One of the key decisions in the design of the Unix operating system was that all data was a bit-stream. One type of bit-stream was the text-file: printable, characters, each represented by a unique 8-bit byte-code. Unix came with a free set of tools that allowed people who thought like programmers to manipulate text files files very efficiently. An author created a text stream with embedded ‘markup’ language to give hints about structure and style. It was a technique borrowed from publishing.

Word processors were for typists. They were an incremental upgrade to a type-writer. ‘Normal’ people didn’t think like programmers. Normal people just want to print letters, not ‘run-off’ a new copy of their maths PhD, full of strange characters, diagrams and correct pagination.

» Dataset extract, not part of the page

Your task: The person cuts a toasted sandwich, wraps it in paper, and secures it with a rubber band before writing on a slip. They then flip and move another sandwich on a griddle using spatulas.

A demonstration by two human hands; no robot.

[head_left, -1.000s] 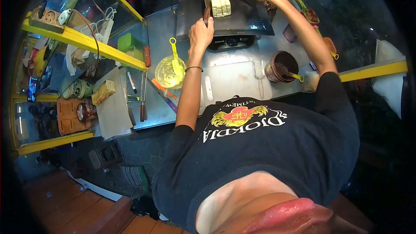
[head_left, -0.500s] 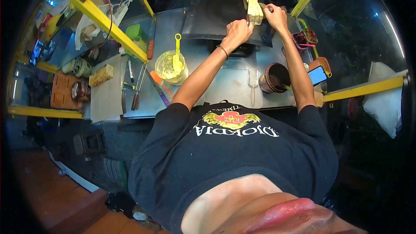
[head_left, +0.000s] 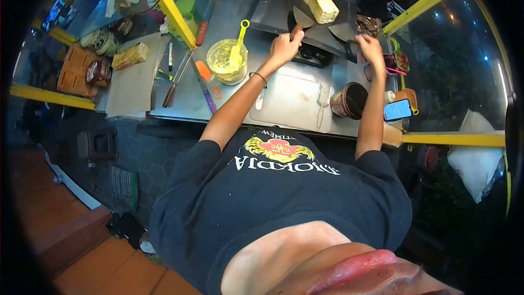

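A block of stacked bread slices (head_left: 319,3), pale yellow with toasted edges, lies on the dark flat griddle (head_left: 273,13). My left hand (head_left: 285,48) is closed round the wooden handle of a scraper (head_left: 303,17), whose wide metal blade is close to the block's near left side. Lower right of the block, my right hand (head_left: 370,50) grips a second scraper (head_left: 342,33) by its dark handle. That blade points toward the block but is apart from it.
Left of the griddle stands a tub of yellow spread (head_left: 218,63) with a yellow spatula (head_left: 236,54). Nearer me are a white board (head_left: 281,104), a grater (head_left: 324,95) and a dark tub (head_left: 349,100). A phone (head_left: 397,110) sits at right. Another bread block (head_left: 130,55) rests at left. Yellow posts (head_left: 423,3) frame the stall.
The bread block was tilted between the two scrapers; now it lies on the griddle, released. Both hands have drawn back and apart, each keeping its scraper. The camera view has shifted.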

In 1978, mathematician Donald Knuth moved text-processing forward into full, commercial grade type-setting with TeX. It had all the complexity that always comes free with flexibility. Technical authors no longer needed to risk having their beautiful formulae mangled by an innumerate type-setter. Leslie Lamport introduced a macro compiler to make TeX easier to use but it was too late. The ‘adequate mouse-trap’ had been sold, to the lowest time-investment bidder. You probably came in at WordStar or WordPerfect or Word or even Google Docs and you have my sincere sympathy.

Now, you are unlikely to use a ‘text processing language’ unless you are a Unix, or more likely Linux weirdo. Which is a great shame, because, even if you are normal, you have probably started to think like a programmer. You may find yourself wanting version control or shared document authorship or multiple output formats from the same source, or with variants.

We all need to take a few steps back before we can move forward. Word processors and WYSIWYG are wrong-headed. What-You-Get is a many headed monster. You can’t see it because it may not exist yet.

I’d love to paint a happy picture now, of software tools, available Free that are going to make it all easy – but I can’t. There are 3 viable competing tagging standards: LaTeX, DocBook XML and DITA. The newer standards have fewest mature tools. The state of the Free market in this area is ‘broken’. There are commercial tools and Unix can offer you tagging modes for text editors.

This is about where I came in, in 1982. 30 years of progress lost because accountants picked the wrong path to take computer science.